5. You are not required to accept this License, since you have not signed it. However, nothing else grants you permission to modify or distribute the Program or its derivative works. These actions are prohibited by law if you do not accept this License. Therefore, by modifying or distributing the Program (or any work based on the Program), you indicate your acceptance of this License to do so, and all its terms and conditions for copying, distributing or modifying the Program or works based on it.
So don't try to say "We don't accept the GPL, we never signed any agreement". :)
As a closing, I'd like to urge everyone to take up the cause, and request that qwlives ceases violating the GPL. I especially urge iD to do this - you own the copyright to this game, and it is your reputation on the line if your product is butchered or raped.
We at the QuakeWorld Forever (QWF) team believe that a secured version of QuakeWorld can be developed which is completely free, covered by the GPL. We expect to be able to do this by using a Netrek style system of blessed binaries.
We don't yet have a website, however we will have one soon.

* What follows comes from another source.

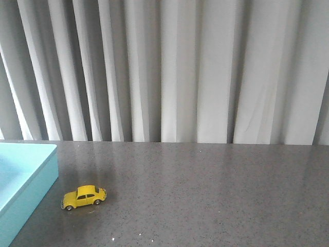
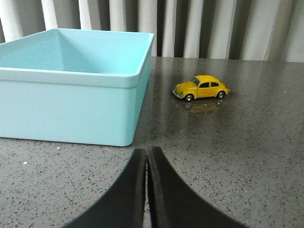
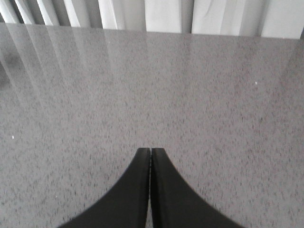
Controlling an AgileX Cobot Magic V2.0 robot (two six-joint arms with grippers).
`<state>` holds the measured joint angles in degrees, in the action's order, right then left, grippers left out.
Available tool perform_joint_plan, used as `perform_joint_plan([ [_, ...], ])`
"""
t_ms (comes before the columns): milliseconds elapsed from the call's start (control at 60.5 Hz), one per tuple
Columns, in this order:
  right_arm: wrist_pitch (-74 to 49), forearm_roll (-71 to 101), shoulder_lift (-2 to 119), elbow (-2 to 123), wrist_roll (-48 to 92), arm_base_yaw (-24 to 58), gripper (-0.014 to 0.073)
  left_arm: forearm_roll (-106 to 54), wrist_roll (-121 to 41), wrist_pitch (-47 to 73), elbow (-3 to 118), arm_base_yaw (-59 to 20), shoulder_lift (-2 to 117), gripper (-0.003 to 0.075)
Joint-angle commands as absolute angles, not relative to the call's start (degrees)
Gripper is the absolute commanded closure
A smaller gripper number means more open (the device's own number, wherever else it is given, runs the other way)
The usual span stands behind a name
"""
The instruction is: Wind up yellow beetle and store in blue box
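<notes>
We see the yellow beetle (image 1: 84, 197) standing on its four wheels on the dark speckled worktop (image 1: 205, 195), toward the left side of the front view. It sits side-on to that camera, and we cannot tell from there which end is its nose. The blue box (image 1: 23, 180) lies at the left edge of the same view, cut off by the frame, and the toy car is just beside the box's right-hand wall, apart from it with a strip of bare worktop between them. Behind the worktop hangs a pleated pale curtain (image 1: 180, 72).

From the left wrist view, we look across at the blue box (image 2: 71, 104) with its open top and low straight walls; no contents show in the part of its interior we can see. The yellow beetle (image 2: 201, 88) stands outside the box, beyond its near corner, with a faint reflection under it on the glossy surface. Our left claw (image 2: 147, 156) has its two black fingers pressed together, holding nothing, and it is well apart from the car.

In the right wrist view, our right claw (image 3: 150, 156) is likewise pressed together with nothing between the fingers, over bare worktop (image 3: 152, 85).
</notes>
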<state>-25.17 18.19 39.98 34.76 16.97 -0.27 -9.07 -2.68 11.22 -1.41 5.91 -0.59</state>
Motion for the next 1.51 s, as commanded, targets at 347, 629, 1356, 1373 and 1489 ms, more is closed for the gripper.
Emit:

Our current HQ is in the #qwforever channel on Gamesnet. At the moment we have a server which is mostly speedcheat free (needs some more tweaking), and are working on the encryption required for blessing binaries. If I get time, I might write another essay explaining the blessed binary system, and how it will apply to QWF.
Of course, the opinions expressed in this essay are entirely my own. I'm speaking for myself here, not the QWF team or anyone else.
I might also clean up and post a log of my original conversation in #console, to show the mindset of some of the qwlives people.
6th January 2000.
Polite, constructive comments will probably get replies, flames won't.